It looks like a plain old edge sharpening artifact to me...(and one that I have seen in virtually every frame of DV from every canon camera I own.) Used for its intended purpose (NTSC video), this type of artifact is not a bad thing...it make the footage look better (sharper) on the lower resolution output of a typical television. However, when one stands too close to the computer, as I often do, these things do get annoying. These are the same type of artifacts that are seen in photoshop when you use USM with a high radius (which looks bad on screen, but often can make an image printed on newsprint with a coarse screen look amazingly good).

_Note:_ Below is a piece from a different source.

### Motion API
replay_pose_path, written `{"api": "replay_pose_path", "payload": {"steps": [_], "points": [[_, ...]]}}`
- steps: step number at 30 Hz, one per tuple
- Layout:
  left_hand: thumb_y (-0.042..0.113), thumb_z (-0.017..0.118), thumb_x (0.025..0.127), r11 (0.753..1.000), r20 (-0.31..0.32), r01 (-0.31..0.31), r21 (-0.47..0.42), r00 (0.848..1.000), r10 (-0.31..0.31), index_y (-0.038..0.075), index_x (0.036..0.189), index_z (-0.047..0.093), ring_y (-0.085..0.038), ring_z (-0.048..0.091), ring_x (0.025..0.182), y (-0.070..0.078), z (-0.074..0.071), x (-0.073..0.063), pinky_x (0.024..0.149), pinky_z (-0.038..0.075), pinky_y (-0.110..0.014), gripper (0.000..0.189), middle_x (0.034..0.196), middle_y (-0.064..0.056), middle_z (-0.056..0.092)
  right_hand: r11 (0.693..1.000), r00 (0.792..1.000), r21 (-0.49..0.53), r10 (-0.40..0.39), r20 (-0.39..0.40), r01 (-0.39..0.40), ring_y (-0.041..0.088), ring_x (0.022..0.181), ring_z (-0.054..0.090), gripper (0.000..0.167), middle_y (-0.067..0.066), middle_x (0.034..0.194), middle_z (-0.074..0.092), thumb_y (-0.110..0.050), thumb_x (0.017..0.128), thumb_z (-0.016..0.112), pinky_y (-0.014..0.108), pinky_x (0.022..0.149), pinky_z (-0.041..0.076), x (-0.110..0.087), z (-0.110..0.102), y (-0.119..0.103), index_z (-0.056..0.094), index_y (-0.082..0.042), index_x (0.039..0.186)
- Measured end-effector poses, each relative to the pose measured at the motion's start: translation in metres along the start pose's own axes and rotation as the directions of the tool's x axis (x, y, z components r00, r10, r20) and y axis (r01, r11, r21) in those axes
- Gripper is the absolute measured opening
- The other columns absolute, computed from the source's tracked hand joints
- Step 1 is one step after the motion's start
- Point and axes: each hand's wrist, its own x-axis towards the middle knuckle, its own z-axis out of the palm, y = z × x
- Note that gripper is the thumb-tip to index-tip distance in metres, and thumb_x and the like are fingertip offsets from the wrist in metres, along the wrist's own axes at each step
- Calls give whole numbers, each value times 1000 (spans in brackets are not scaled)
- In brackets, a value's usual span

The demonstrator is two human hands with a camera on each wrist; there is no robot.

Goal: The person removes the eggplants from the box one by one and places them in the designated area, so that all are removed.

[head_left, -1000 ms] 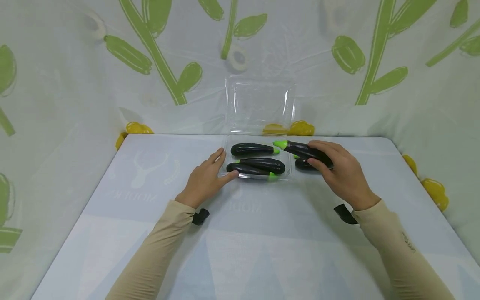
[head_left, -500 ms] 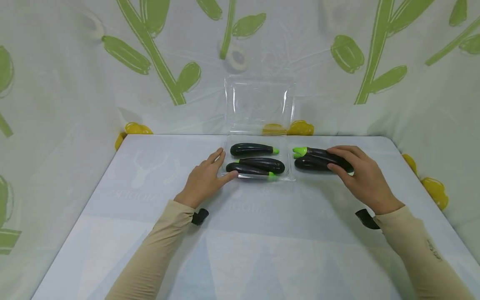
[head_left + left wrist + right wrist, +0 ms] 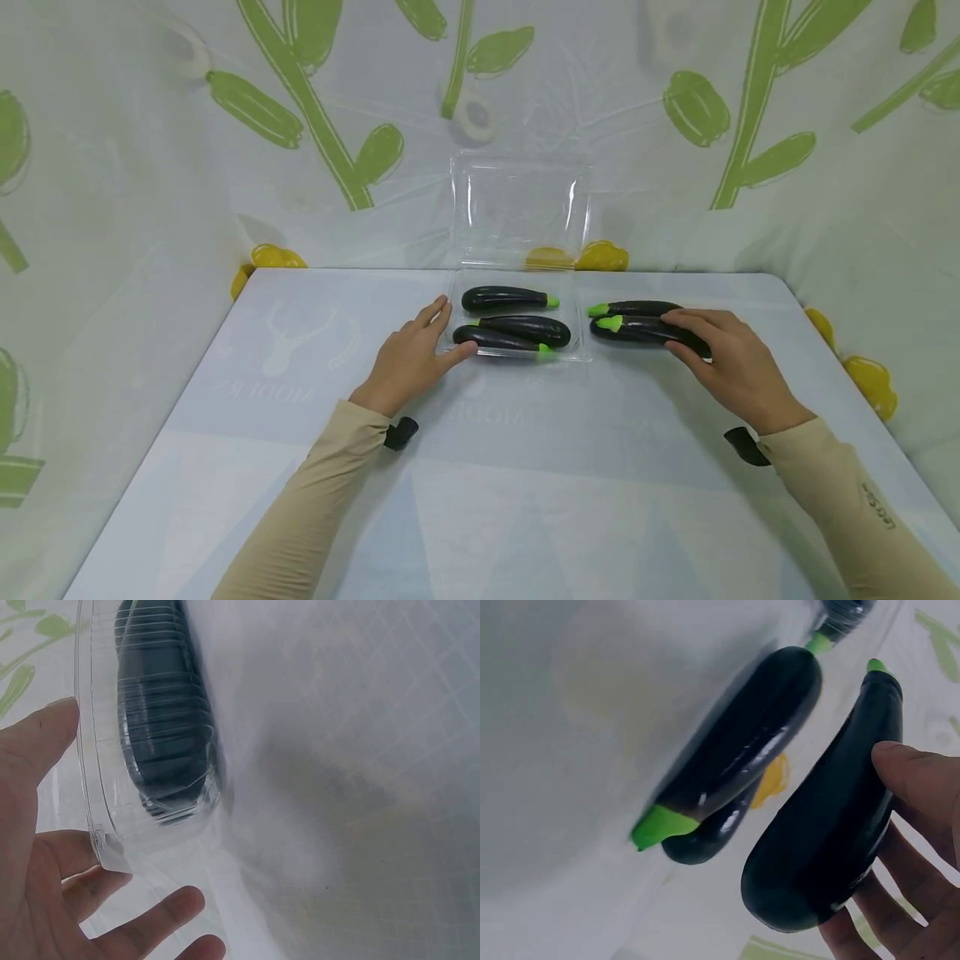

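Observation:
My right hand (image 3: 738, 367) holds a dark eggplant (image 3: 663, 332) with a green stem between thumb and fingers. Two more eggplants lie beside it: the back eggplant (image 3: 637, 307) has its green end toward the container, while the other eggplant (image 3: 742, 735) shows its green cap at lower left in the right wrist view. A clear plastic container (image 3: 579, 337) stands left of them with its lid (image 3: 521, 208) raised and three eggplants inside. My left hand (image 3: 408, 358) rests at its front left corner, thumb on the rim (image 3: 84, 761), fingers spread.
The container stands near the back edge of the white table (image 3: 480, 500). A patterned curtain (image 3: 600, 125) with green leaves hangs right behind the table and along both sides.
My right hand has carried its eggplant rightward, away from the container, then toward me, over the eggplants on the table. My left hand has stayed at the container's corner.

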Motion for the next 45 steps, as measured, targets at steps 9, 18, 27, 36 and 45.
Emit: {"api": "replay_pose_path", "payload": {"steps": [9, 18, 27, 36, 45], "points": [[69, 52, 95, 1000, 0, 3, -3, 1000, -3, 10, 159, 32, -42, 49, 135, 0, 0, 1, 105, 43, -57, 89, 167, -3, 24, 1000, 997, -2, 27, 75, -27, 37, 117, 58, 43, 15, 123, 66, -5, 84, 82, 55, 94, 47, -8, 11, 10, 69, -8, 125], [68, 54, 95, 1000, -8, -9, -5, 1000, 9, 9, 158, 33, -42, 49, 134, 1, -1, 0, 102, 45, -57, 89, 167, -4, 25, 1000, 994, 1, -7, 112, 7, 39, 115, 60, 42, 15, 122, 67, -6, 84, 83, 58, 92, 48, -8, 20, 15, 70, -8, 123], [68, 53, 95, 1000, -5, -8, -10, 1000, 8, 9, 158, 33, -41, 48, 136, 0, -1, 1, 103, 44, -57, 89, 167, -4, 26, 1000, 988, -7, 20, 154, -19, 39, 115, 60, 37, 15, 123, 66, -7, 85, 82, 58, 91, 49, -9, 24, 17, 71, -9, 121], [67, 54, 95, 1000, -2, -7, -7, 1000, 7, 9, 158, 33, -41, 48, 135, 0, -3, 0, 103, 45, -57, 88, 167, -4, 25, 1000, 986, -5, 27, 165, -26, 39, 114, 60, 37, 16, 123, 66, -7, 86, 81, 59, 90, 49, -10, 24, 15, 71, -10, 121], [65, 55, 96, 1000, -2, -9, -5, 1000, 9, 8, 158, 34, -41, 49, 134, 0, -2, 0, 102, 46, -57, 87, 167, -5, 26, 999, 985, -18, 42, 168, -39, 39, 115, 61, 37, 16, 123, 66, -8, 86, 81, 58, 90, 50, -9, 22, 13, 71, -11, 121]]}}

Try lowering your the sharpness setting on the camera. If that doesn't help, then its what AJ said (which went right over my head!!!)

Barry

I already tried sharpness to the lowest setting on the camera. Still the same thing.

Frank

Hi AJ ! The example you posted can be easily fixed using horizontal chroma blur. It did NOT work on the edge ghosting I had though.

Frank

<<<-- Originally posted by A. J. deLange : because DCT artifacts are usually blocky resulting in a jagged appearance like the artifacts in this frame grab: -->>>

A.J., For some reason can't reach the site you gave, but yes, I understand your point., and will check the frame as soon as the connection is available. In the mean time --as it a pleasure to talk with somebody who is up to the technical details-- if you look at the figure of the DCT basis functions given in e.g. http://www.cs.cf.ac.uk/Dave/Multimedia/node231.html, do you refer to those functions which are indeed like tiles. Basically, what I had in mind was that in addition to those tiles there are also other kind of basis functions.

Hi AJ !

This is your USM grab turned through chroma blur. As you can see it fixed 80% of the problem. I'm sure if I would run this FX on the original footage it will be almost totally gone.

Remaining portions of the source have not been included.